- Task prompt
Pull out every line below containing the word "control".

- Available data
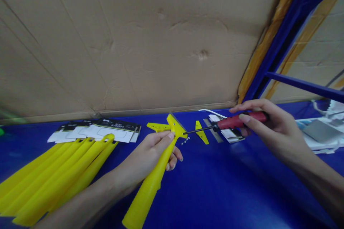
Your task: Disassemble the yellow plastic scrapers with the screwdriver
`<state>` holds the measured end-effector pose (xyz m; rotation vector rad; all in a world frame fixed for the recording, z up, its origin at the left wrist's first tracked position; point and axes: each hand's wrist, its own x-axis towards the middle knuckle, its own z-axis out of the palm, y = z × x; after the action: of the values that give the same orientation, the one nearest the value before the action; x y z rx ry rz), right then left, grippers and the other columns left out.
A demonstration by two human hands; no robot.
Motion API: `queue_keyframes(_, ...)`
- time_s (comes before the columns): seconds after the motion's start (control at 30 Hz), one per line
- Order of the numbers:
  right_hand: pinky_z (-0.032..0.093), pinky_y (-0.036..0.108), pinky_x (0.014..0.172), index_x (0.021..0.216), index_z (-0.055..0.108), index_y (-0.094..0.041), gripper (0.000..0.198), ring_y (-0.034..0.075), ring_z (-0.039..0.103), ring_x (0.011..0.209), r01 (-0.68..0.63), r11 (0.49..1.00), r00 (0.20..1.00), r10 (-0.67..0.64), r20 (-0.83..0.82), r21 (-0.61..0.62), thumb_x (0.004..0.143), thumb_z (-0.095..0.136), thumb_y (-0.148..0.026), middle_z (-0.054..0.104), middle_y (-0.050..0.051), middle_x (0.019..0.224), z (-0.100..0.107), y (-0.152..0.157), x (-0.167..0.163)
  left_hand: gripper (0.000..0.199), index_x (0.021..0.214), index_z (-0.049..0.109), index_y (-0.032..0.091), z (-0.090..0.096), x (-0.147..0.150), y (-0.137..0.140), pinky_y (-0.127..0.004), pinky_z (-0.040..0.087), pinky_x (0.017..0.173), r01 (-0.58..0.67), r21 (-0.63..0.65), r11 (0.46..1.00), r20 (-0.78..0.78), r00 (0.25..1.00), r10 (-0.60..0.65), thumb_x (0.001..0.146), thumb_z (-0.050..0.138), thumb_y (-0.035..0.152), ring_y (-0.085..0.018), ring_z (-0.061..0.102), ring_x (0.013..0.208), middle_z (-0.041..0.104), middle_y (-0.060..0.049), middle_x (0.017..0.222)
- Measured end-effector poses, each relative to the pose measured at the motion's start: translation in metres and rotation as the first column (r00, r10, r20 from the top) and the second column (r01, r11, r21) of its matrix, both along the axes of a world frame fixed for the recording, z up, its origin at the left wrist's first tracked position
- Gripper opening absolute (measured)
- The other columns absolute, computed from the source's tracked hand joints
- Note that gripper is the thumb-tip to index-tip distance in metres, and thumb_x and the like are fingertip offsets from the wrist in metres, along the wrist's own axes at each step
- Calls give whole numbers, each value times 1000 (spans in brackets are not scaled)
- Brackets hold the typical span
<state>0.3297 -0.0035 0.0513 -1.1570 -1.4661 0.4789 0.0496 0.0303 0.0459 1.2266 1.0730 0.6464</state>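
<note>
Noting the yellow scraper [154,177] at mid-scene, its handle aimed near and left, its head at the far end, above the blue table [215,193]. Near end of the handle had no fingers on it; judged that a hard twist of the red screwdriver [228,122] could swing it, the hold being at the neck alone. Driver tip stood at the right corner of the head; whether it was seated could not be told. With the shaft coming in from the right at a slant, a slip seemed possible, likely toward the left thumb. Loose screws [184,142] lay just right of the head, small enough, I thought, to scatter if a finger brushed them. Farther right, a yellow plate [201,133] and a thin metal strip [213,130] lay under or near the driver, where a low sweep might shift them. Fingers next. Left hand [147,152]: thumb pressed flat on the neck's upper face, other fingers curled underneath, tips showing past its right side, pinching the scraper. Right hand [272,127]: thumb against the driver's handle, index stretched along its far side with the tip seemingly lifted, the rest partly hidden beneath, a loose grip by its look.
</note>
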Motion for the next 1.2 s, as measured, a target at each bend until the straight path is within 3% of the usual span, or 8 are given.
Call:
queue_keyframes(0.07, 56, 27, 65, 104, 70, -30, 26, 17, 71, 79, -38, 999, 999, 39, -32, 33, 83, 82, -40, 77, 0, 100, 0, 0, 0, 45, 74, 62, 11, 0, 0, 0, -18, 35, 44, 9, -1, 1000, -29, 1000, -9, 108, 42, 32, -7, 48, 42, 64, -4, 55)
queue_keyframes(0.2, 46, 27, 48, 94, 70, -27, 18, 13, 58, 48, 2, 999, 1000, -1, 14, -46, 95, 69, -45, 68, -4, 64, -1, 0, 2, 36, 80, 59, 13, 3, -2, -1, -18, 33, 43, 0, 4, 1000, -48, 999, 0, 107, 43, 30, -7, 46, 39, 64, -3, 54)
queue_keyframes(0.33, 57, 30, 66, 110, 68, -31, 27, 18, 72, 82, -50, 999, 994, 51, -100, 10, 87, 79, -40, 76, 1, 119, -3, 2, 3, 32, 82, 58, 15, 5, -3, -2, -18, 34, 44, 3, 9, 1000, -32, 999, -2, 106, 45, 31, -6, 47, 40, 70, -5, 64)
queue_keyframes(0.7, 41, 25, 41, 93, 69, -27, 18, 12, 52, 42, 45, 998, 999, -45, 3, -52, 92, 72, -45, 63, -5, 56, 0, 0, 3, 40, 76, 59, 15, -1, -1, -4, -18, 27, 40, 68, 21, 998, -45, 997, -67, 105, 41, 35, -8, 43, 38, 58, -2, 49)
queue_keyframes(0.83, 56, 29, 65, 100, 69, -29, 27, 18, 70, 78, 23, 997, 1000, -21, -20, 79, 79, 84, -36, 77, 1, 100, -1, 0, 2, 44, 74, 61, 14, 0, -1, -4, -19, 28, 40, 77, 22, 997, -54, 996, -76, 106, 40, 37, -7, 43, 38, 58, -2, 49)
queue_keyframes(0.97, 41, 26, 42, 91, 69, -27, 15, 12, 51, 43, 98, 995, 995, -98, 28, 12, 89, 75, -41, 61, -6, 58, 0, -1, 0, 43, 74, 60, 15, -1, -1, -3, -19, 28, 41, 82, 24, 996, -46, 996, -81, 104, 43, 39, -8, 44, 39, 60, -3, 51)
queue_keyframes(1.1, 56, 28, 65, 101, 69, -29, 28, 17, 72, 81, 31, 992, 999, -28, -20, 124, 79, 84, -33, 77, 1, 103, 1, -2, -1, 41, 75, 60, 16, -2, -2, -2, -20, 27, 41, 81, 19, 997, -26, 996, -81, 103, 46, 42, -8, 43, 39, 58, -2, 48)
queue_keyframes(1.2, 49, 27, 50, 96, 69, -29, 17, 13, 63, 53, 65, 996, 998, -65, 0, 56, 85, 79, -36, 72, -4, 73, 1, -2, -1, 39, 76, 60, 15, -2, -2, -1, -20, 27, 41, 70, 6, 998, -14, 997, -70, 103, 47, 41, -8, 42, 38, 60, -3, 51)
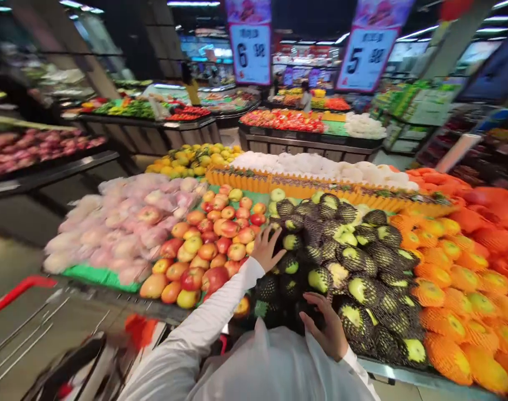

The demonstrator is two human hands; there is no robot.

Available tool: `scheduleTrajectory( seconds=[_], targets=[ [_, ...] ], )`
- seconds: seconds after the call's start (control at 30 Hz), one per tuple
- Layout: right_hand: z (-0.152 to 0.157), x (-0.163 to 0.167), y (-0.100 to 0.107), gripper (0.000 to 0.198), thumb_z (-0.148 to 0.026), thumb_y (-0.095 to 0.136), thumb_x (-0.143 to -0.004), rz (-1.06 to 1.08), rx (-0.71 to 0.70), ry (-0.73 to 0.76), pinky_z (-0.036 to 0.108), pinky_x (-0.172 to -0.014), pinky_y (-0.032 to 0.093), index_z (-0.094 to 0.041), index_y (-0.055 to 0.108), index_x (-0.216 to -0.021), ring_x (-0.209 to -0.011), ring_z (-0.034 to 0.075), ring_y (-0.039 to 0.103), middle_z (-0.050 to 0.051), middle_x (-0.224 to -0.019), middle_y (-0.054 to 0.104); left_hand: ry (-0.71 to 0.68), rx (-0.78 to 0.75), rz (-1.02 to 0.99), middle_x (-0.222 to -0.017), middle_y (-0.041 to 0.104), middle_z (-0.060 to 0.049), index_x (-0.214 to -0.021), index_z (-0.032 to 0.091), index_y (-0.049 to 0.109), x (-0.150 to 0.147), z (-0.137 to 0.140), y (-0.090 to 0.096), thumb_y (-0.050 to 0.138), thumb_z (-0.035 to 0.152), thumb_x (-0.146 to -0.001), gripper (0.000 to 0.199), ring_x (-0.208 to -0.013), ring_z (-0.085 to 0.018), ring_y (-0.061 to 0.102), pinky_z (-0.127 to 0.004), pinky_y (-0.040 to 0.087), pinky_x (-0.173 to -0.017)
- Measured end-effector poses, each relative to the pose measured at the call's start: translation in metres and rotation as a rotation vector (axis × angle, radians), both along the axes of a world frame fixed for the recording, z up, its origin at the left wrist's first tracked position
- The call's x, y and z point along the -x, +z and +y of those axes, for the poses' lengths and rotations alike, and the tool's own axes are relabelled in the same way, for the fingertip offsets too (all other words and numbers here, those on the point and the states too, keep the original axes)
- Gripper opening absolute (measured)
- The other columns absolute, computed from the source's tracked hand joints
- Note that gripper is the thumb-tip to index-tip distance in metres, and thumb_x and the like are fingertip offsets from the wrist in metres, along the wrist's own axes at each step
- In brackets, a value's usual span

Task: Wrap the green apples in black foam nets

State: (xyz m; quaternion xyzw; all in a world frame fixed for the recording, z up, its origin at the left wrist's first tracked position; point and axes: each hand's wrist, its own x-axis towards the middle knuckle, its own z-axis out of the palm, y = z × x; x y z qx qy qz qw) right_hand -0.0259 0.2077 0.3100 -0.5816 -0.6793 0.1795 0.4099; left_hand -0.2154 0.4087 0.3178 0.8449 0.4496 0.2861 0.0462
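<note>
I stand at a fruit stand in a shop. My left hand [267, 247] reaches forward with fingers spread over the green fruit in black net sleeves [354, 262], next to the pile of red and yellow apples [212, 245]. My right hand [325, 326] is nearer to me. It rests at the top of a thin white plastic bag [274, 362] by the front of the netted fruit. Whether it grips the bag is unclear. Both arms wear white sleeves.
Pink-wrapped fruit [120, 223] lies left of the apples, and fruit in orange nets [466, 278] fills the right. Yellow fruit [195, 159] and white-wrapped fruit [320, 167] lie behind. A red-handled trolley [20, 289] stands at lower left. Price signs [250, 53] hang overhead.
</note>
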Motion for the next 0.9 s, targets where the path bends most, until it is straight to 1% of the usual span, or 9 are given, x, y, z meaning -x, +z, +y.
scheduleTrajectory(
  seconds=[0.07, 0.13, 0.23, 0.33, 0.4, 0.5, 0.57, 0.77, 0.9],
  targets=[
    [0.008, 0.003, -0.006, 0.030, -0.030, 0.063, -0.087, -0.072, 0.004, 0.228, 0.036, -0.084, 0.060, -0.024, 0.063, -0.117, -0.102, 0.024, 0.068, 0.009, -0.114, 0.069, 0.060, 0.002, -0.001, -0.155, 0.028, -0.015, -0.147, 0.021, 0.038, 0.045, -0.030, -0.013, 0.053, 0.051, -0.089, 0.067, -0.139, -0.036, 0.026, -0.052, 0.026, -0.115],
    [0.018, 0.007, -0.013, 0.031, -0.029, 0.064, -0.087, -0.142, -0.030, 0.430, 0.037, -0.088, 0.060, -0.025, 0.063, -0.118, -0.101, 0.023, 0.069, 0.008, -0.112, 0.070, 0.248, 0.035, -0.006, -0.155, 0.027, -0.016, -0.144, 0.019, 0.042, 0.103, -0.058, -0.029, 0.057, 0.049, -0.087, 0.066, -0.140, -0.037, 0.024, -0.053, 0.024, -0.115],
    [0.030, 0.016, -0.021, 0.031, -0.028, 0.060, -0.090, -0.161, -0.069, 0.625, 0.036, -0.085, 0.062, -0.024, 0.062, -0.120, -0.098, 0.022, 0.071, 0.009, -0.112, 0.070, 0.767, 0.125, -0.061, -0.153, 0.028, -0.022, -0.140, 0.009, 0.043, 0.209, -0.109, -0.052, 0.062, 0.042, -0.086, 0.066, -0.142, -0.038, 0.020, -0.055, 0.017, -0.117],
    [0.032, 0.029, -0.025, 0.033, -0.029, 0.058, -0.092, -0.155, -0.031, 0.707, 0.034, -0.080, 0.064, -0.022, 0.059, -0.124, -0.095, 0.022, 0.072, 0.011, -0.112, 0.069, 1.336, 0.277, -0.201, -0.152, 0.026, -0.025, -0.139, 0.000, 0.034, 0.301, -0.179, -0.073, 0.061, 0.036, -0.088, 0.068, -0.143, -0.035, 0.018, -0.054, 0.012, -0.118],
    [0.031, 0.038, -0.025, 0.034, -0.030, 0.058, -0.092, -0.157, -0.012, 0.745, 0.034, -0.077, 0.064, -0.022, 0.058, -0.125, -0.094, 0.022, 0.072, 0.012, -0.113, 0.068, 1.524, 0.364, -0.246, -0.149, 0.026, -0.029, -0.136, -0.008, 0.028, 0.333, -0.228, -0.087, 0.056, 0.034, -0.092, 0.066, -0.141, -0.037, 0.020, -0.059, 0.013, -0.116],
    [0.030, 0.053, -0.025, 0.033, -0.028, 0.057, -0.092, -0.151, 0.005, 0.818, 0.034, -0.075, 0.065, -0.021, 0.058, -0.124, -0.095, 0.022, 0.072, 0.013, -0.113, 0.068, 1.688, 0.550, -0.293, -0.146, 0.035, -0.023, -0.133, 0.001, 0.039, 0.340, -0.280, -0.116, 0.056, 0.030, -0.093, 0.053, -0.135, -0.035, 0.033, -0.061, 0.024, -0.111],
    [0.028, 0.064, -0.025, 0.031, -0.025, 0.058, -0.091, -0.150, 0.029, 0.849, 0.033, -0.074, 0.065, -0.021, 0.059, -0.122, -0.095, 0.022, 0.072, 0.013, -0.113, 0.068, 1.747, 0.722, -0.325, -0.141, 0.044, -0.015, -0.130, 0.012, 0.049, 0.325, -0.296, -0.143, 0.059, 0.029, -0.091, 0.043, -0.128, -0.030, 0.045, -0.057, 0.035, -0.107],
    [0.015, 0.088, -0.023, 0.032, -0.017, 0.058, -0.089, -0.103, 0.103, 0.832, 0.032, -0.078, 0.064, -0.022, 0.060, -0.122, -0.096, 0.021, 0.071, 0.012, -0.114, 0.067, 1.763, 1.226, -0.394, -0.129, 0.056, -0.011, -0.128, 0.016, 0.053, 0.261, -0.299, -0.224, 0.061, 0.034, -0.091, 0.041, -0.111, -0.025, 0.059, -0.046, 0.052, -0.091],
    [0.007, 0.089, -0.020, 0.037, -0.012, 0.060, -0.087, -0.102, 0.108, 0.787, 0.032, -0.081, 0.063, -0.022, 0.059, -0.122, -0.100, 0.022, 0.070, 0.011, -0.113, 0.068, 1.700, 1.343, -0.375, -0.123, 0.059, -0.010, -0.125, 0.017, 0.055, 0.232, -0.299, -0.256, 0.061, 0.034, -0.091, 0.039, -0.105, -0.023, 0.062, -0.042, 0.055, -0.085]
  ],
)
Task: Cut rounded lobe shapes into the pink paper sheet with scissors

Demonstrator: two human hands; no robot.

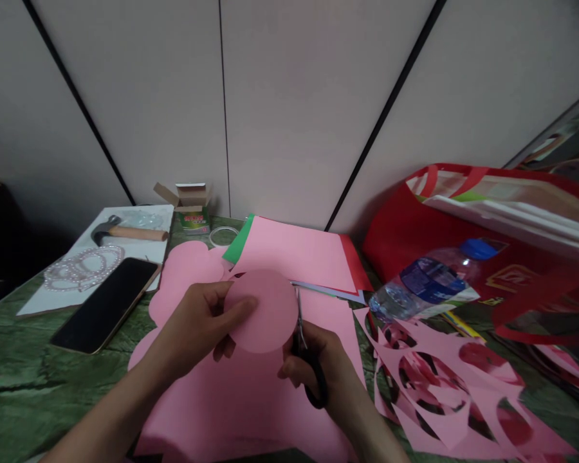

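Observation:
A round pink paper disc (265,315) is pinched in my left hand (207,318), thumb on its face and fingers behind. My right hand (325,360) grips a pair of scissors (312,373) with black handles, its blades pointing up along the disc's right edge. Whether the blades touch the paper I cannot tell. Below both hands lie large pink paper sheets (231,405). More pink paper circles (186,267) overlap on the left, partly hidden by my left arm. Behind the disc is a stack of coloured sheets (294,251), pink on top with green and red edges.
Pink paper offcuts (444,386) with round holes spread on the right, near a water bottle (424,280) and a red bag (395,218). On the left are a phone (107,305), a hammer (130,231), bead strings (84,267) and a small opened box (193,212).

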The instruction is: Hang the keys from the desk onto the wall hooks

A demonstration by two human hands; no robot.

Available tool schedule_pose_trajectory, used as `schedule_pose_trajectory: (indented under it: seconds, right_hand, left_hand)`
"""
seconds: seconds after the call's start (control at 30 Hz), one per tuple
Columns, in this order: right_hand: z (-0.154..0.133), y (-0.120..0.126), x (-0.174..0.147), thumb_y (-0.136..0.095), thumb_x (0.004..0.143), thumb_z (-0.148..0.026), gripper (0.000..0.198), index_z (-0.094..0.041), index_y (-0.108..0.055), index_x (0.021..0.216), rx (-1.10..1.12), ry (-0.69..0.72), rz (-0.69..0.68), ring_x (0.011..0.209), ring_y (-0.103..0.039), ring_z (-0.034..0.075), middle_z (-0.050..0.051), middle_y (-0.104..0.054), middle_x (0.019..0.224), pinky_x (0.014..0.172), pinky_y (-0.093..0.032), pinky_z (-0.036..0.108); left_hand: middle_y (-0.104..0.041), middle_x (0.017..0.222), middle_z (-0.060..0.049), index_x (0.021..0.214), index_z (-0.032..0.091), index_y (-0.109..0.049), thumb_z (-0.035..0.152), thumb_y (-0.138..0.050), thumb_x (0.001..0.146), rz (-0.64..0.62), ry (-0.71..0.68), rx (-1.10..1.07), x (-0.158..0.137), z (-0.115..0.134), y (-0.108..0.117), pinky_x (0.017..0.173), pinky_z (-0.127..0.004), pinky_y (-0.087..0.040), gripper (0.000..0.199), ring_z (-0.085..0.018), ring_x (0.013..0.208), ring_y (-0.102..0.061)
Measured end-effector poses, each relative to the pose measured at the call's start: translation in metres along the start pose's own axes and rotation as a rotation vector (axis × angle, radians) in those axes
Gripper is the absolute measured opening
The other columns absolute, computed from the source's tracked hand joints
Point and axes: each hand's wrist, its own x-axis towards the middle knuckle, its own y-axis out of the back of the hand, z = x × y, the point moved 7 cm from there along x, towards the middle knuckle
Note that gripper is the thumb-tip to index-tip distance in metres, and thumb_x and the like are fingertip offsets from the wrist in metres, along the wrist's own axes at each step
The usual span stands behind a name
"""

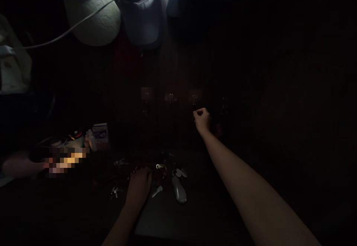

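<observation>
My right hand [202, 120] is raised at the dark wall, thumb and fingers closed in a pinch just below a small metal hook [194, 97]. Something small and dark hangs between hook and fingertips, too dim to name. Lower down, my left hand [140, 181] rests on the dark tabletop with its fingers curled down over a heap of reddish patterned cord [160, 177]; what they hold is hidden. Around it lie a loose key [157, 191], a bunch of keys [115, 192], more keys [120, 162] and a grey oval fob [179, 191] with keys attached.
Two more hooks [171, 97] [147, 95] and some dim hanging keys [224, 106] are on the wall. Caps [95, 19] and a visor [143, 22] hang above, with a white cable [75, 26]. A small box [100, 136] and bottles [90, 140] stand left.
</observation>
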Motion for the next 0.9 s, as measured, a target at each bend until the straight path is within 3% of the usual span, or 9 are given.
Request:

- Response area
- time_s (comes before the columns): seconds after the motion's start (control at 30 Hz), one per line
- seconds: seconds after the call's start (control at 30 Hz), one per tuple
seconds: seconds after the call's start (control at 30 Hz), one per tuple

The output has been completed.